Posterior prediction from moments of parameter coefficients

Hello,
I have a non-centered, hierarchical logistic regression model in STAN, and drawing from the posterior I can make predictions on new data, say

y_new = inv_logit(x1 * b1 + x2 * b2 + alpha)

.
However, the sampling procedure is involved: is it possible to take moments, like an average or mean, of these b1 and b2, instead of having to run over all the data? When I tested this on my data, this did not work. I was under the impression that if the coefficients are normally distributed, you could work with the expectations.

Is there way to extract a useful moment from the distribution for b1 and b2 such that those moments product useful predictions, instead of the simulation from the posterior?

Not under a nonlinear transformation.

Thanks! I ran a simulation using a similar dataset, and I don’t think the non-linear aspect of the inverse logit transform is causing the problem. The values are slightly off, 0.0009383003, but not what I’m seeing in my full model.
Source: https://gist.github.com/adamwespiser/1cad89738fbf1ea1553ed7fe77869070

Could the issue be hierarchical construction of parameters, if the group parameters all come from a normal distribution?

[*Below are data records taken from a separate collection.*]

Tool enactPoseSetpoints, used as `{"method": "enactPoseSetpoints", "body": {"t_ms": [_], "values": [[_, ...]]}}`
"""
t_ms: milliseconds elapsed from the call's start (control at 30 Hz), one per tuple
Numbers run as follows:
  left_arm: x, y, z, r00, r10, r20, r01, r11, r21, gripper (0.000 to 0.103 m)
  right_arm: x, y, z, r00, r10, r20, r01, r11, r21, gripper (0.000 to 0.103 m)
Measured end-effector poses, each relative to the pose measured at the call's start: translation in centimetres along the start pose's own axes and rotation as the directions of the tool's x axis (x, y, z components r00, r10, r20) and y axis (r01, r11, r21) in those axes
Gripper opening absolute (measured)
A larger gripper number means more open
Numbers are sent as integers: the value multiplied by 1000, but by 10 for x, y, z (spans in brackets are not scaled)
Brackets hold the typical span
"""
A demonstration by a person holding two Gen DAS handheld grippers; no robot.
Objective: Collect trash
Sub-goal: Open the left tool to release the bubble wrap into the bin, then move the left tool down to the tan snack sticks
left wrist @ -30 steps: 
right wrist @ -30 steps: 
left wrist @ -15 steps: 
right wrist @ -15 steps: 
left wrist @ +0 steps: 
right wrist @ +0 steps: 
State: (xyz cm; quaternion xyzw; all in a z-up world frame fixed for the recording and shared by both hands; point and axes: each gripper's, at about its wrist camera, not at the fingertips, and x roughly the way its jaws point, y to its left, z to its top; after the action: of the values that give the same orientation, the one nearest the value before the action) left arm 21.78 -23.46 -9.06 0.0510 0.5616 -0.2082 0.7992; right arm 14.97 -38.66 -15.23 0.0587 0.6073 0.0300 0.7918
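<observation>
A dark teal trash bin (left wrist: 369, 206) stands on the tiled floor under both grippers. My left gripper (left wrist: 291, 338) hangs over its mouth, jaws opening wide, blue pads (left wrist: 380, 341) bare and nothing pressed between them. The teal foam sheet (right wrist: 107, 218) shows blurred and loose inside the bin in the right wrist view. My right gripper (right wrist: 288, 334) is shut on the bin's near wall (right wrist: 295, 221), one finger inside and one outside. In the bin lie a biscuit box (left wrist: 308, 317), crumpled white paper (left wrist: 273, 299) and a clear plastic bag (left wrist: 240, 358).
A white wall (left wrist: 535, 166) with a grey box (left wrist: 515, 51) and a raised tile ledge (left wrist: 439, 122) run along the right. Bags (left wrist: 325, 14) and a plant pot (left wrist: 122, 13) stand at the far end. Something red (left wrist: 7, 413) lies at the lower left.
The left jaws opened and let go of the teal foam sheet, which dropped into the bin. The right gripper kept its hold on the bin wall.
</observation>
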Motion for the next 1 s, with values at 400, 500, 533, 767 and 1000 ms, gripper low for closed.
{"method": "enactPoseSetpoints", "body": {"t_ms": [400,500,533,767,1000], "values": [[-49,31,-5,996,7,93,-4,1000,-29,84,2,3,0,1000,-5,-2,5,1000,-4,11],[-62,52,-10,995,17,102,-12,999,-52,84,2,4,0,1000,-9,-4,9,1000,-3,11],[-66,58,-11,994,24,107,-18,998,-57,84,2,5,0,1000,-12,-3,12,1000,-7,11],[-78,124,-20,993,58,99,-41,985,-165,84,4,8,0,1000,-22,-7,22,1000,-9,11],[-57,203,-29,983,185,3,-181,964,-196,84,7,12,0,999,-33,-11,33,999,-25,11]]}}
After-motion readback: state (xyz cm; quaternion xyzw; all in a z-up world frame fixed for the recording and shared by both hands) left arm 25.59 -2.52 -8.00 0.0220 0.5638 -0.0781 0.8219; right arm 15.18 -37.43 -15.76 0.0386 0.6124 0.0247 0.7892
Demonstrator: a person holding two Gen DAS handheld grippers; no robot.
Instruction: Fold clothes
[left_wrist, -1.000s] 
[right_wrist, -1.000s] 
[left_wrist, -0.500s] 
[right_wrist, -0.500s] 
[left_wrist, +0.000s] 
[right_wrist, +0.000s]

Just a quick note… Your model will run faster, if you use y ~ bernoulli_logit(X * b + a); in the model block and get rid of the transformed parameters block. If you still want to calculate pr_y you can do that in the generated quantities block. I don’t know if this is feasible, but there you can also compute the predictions that you are interested in.

And a quick question: Right now you have a logistic regression model with 15 independent variables and you have put an hierarchical prior (in your example this is not non-centered) on the coefficients of the 15 independent variables, right? I don’t see what you mean with group parameters.

Thanks! Its really not feasible to run predictions within STAN. In fact, the most desired output is an inference expression using single variable summaries, so, pr(y == 1) == inv_logit(x1 * mean(b1) + x2 * mean(b2) .... + mean(alpha ). Where mean(...) is outputed from STAN as from the posterior density.

My production model has group based predictors, drawn from a multi-normal distribution. In the style of

matrix[S,K] Beta;
Beta = (diag_pre_multiply(sigma, L_Omega) * re_tilde)';
sigma ~ cauchy(0,2.5);
L_Omega ~ lkj_corr_cholesky(4);
to_vector(re_tilde) ~ normal(0, 10);

Where S is the number of groups, and K is the number of my predictors. I would like to make the posterior prediction by taking the expectation over the posterior distribution of Beta. Is there a way to do this, without having to draw Beta from the posterior?

Addition – In the model above, on my github gist page, taking the expectation of each parameter value from the posterior works pretty well, ~0.1% off, which is good enough to use those parameters for inference. However, the reconstruction error, between using the mean parameters, and drawing from the posterior directly to calculate pr(y == 1), is so much higher the distribution is unrecognizable.

The mean of a nonlinear function is not equal to a nonlinear function of the mean.

yes I understand this, but under my simulation its close enough to use for an approximate inference, which is appropriate for my business problem. I’m just trying to understand the situations when it degrades beyond reasonable performance, and what role hierarchical parameters play in this!

The more parameters the worse it is going to be to reduce them to some constant before predicting. But I don’t understand why the time constraints are the way they are. You can do posterior prediction in a tiny fraction of the time that it takes to draw from the posterior distribution in Stan.

Thanks! It’s definitely an artificial problem, however, I’m just one part of a much larger team, that happens to expect, and planned to implement single coefficients!

I would ask your company to put it in writing that you will not be held responsible for the bad predictions.

3 Likes

It’s popular to take Laplace approximations of the posterior, which are essentially multivariate normal. But you’d still need to integrate over that nasty inverse logit to get an approximate distribution over y_new. I’m pretty sure that’s not going to work analytically.

On the other hand, you probably don’t need many more than a few dozen draws to get reasonable downstream inferences.

There are lots of ways to get bad predictions, including doing beautiful full Bayesian inference on a misspecified model. I’d be more worried about linearity assumptions in the log odds than I would be about a 0.1% non-linearity error. Of course, if it compounds, it’ll matter how much.

Thanks Bob,
The posterior simulation give ~0.1% with just 100 posterior draws, so thats definitely a viable option. I’ll look into Laplace approximations of the posterior!

Your simulation may be misleading, if it tends to keep things in the linear part of the logistic curve. I would suggest doing a histogram of the linear predictor (what goes into inv_logit) for both your simulated and your actual data, to see how often this value lies between +/-1.5.

BTW, I have been in the situation where I could not use multiple draws in production. I got around this by finding an optimal point estimate, one that most closely matched the posterior predictive probabilities. You can read here, especially Section 3, about this:
http://ksvanhorn.com/bayes/Papers/mpd.pdf.

The basic idea is this: First, you decide on an appropriate joint distribution for your predictor variables, that approximates what you’ll see in production. Second, you generate a large amount of simulated data: you repeatedly draw from the joint distribution from your predictor variables, then generate multiple simulated outcomes using posterior draws for your model parameters. You should end up with much more simulated data than you initially had when estimating your model. Now run maximum likelihood estimation on the simulated data.

1 Like

This sounds kind of like variational inference, only with the goal of matching posterior predictive probabilities rather than minimizing KL divergences.